[[ MATERIAL SHOWN open ]]

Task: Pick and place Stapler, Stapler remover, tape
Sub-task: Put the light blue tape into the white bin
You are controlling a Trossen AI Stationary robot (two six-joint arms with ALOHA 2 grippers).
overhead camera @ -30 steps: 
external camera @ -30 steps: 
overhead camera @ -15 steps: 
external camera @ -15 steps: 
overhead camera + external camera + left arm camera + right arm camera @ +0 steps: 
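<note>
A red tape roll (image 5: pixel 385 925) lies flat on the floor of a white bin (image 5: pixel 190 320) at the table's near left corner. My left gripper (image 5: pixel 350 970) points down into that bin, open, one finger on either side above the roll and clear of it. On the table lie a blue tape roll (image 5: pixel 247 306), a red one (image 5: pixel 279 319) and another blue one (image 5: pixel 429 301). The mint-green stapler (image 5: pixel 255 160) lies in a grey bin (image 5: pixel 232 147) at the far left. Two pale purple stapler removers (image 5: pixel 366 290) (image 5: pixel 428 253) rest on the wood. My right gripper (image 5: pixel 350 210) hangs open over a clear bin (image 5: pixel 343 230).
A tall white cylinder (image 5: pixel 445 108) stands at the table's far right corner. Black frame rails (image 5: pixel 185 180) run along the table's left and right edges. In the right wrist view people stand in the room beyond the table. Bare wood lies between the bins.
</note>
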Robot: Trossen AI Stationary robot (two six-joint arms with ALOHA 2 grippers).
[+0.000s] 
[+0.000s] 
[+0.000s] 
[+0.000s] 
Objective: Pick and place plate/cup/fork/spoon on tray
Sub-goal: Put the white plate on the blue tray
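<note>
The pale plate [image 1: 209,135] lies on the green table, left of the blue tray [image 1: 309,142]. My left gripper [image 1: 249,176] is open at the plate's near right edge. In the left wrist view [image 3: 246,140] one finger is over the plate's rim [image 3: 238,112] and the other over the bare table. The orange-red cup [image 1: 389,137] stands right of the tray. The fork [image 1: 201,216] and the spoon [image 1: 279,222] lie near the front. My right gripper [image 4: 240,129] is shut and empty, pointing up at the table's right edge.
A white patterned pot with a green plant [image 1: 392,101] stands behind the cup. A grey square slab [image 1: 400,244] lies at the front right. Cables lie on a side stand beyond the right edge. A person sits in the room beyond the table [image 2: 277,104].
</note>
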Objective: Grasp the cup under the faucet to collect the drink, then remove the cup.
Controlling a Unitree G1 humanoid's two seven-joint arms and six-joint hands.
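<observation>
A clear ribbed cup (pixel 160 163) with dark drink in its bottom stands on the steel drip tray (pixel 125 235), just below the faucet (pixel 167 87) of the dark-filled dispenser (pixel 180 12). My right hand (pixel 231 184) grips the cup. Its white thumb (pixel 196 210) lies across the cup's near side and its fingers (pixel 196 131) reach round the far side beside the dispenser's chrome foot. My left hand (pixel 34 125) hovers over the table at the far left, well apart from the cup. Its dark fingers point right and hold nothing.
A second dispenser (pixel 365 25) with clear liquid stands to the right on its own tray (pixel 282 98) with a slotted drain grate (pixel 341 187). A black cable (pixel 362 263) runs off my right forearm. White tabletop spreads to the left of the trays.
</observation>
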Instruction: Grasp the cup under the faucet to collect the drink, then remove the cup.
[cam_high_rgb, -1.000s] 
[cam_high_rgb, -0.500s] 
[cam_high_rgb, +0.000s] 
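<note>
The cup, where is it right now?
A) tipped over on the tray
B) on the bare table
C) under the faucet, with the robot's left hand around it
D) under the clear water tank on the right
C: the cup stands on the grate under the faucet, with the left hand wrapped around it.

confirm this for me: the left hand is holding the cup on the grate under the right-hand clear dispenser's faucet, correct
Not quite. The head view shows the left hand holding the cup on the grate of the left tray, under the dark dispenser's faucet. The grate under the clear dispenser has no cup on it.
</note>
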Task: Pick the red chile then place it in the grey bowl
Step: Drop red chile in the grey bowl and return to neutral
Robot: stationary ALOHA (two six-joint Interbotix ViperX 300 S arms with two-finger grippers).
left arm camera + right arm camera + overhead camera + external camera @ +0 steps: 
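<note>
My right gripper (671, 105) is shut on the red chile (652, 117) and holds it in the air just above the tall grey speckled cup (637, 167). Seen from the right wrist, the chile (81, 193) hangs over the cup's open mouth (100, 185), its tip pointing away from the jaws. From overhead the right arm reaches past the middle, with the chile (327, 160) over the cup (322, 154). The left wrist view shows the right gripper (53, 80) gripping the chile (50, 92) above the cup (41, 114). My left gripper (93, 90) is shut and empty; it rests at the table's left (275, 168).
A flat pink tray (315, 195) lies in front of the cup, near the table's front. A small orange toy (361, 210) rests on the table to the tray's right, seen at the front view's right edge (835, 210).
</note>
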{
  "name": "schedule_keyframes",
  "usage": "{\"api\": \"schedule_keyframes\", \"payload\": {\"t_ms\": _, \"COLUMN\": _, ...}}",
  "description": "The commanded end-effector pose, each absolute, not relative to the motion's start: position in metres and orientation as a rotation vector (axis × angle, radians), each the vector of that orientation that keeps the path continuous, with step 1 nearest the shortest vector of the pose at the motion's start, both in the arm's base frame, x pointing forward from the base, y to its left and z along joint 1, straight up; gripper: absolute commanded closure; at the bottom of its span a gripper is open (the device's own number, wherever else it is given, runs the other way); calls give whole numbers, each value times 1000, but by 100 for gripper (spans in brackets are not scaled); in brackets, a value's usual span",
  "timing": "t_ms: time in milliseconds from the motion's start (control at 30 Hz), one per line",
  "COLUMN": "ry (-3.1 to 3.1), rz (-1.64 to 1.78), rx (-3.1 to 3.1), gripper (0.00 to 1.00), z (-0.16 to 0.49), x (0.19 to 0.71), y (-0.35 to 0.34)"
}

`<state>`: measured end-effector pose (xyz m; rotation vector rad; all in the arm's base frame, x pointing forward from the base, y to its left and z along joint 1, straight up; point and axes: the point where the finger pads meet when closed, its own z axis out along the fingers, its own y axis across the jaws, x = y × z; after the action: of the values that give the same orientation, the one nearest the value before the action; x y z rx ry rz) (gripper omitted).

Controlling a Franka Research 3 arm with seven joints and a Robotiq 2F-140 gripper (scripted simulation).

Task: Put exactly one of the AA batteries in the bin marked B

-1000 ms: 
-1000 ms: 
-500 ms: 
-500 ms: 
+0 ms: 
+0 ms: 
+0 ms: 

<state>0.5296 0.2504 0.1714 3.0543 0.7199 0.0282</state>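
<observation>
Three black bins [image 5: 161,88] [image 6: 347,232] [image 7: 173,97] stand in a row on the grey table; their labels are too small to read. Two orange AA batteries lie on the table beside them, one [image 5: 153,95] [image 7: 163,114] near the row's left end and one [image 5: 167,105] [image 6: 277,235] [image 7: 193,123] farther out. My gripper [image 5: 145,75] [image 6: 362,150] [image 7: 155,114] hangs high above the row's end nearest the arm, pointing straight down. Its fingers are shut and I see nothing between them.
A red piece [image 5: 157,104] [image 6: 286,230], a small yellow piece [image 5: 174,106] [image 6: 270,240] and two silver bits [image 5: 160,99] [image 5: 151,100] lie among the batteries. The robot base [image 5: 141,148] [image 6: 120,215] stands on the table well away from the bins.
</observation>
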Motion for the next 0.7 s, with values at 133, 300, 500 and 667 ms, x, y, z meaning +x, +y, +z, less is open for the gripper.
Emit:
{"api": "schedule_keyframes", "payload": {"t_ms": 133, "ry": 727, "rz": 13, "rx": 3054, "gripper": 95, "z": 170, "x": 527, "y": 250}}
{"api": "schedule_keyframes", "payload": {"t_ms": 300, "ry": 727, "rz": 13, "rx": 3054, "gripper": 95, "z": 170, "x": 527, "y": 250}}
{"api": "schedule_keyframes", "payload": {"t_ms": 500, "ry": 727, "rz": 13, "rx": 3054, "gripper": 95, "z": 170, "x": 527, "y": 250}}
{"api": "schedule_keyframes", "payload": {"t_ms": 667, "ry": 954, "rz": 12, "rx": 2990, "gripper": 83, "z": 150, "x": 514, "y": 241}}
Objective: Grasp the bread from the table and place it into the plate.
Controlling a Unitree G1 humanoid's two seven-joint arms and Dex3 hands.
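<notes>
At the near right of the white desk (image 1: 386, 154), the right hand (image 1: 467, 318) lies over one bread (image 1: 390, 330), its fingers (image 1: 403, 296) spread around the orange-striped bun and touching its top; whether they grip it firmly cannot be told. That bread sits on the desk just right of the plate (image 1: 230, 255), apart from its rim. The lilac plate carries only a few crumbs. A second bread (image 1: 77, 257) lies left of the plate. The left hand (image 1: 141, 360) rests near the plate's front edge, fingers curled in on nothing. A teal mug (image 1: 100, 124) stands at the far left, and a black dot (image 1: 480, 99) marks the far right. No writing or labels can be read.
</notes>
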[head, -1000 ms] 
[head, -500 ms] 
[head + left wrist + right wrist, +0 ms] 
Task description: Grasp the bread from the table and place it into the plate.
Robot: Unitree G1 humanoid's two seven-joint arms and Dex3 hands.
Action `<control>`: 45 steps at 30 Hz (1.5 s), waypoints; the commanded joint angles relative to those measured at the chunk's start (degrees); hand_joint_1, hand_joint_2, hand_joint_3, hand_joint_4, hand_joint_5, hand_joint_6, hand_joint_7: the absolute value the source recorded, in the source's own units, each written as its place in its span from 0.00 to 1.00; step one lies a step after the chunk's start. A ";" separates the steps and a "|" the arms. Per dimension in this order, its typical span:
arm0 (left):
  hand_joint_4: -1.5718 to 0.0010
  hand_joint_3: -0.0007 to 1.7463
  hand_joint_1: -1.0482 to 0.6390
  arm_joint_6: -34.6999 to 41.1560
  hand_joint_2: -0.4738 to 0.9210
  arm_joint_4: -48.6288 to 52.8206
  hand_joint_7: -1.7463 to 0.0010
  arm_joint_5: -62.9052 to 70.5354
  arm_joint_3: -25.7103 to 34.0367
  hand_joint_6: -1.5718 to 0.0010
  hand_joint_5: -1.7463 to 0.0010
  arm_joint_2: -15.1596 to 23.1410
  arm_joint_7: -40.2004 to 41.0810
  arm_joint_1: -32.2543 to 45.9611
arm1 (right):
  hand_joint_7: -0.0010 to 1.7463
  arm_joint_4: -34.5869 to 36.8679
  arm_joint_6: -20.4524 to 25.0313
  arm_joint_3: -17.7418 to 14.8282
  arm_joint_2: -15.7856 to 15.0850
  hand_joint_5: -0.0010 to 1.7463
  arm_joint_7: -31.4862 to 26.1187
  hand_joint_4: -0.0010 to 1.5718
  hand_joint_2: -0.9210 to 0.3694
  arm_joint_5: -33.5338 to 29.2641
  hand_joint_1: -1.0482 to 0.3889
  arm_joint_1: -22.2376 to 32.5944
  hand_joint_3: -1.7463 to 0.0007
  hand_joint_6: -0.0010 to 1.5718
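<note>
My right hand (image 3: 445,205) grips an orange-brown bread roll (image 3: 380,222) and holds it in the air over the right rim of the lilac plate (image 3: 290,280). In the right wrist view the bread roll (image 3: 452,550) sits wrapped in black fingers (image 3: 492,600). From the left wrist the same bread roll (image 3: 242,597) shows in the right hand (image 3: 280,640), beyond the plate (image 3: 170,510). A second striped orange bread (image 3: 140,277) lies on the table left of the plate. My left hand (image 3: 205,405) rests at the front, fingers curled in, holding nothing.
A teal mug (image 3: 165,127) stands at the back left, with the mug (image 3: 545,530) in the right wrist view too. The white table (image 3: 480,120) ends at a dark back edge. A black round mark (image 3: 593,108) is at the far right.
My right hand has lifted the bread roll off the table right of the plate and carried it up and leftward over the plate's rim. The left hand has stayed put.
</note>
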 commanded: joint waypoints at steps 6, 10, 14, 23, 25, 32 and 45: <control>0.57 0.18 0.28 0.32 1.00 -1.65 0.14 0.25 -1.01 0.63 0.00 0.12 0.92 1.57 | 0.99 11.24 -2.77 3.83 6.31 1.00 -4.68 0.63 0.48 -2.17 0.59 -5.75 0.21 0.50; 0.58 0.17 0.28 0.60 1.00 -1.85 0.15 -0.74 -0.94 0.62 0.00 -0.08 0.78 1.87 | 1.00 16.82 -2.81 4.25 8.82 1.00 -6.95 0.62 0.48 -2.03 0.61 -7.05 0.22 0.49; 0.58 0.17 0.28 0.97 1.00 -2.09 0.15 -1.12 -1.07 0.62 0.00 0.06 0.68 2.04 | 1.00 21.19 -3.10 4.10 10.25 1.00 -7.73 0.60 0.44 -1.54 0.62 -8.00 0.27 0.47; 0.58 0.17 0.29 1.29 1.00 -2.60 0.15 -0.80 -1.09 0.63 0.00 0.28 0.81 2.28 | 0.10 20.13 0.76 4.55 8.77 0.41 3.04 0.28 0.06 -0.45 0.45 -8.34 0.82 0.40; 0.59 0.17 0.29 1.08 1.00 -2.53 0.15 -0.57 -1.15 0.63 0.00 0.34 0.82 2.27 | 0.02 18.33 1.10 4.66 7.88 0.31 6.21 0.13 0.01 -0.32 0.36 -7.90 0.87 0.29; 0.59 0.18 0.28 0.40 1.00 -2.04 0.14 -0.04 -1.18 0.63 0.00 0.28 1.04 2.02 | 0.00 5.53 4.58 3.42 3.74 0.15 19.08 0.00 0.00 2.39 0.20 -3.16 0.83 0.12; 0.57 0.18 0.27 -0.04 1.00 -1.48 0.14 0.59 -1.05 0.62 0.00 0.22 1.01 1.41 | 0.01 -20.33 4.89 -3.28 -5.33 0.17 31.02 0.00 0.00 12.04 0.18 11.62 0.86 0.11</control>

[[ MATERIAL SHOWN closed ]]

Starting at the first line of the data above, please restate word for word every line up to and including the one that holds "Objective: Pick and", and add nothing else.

=== RESULT OF THE TASK ===
Task: Pick and place Stapler, Stapler remover, tape
Sub-task: Put the light blue tape into the white bin
You are controlling a Trossen AI Stationary robot (two six-joint arms with ALOHA 2 grippers).
overhead camera @ -30 steps: 
external camera @ -30 steps: 
overhead camera @ -15 steps: 
external camera @ -15 steps: 
overhead camera + external camera + left arm camera + right arm camera @ +0 steps: 
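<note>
A red tape roll (image 5: pixel 385 925) lies flat on the floor of a white bin (image 5: pixel 190 320) at the table's near left corner. My left gripper (image 5: pixel 350 970) points down into that bin, open, one finger on either side above the roll and clear of it. On the table lie a blue tape roll (image 5: pixel 247 306), a red one (image 5: pixel 279 319) and another blue one (image 5: pixel 429 301). The mint-green stapler (image 5: pixel 255 160) lies in a grey bin (image 5: pixel 232 147) at the far left. Two pale purple stapler removers (image 5: pixel 366 290) (image 5: pixel 428 253) rest on the wood. My right gripper (image 5: pixel 350 210) hangs open over a clear bin (image 5: pixel 343 230).
A tall white cylinder (image 5: pixel 445 108) stands at the table's far right corner. Black frame rails (image 5: pixel 185 180) run along the table's left and right edges. In the right wrist view people stand in the room beyond the table. Bare wood lies between the bins.
</note>
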Robot: Trossen AI Stationary robot (two six-joint arms with ALOHA 2 grippers).
[+0.000s] 
[+0.000s] 
[+0.000s] 
[+0.000s] 
Objective: Pick and place plate/cup/fork/spoon on tray

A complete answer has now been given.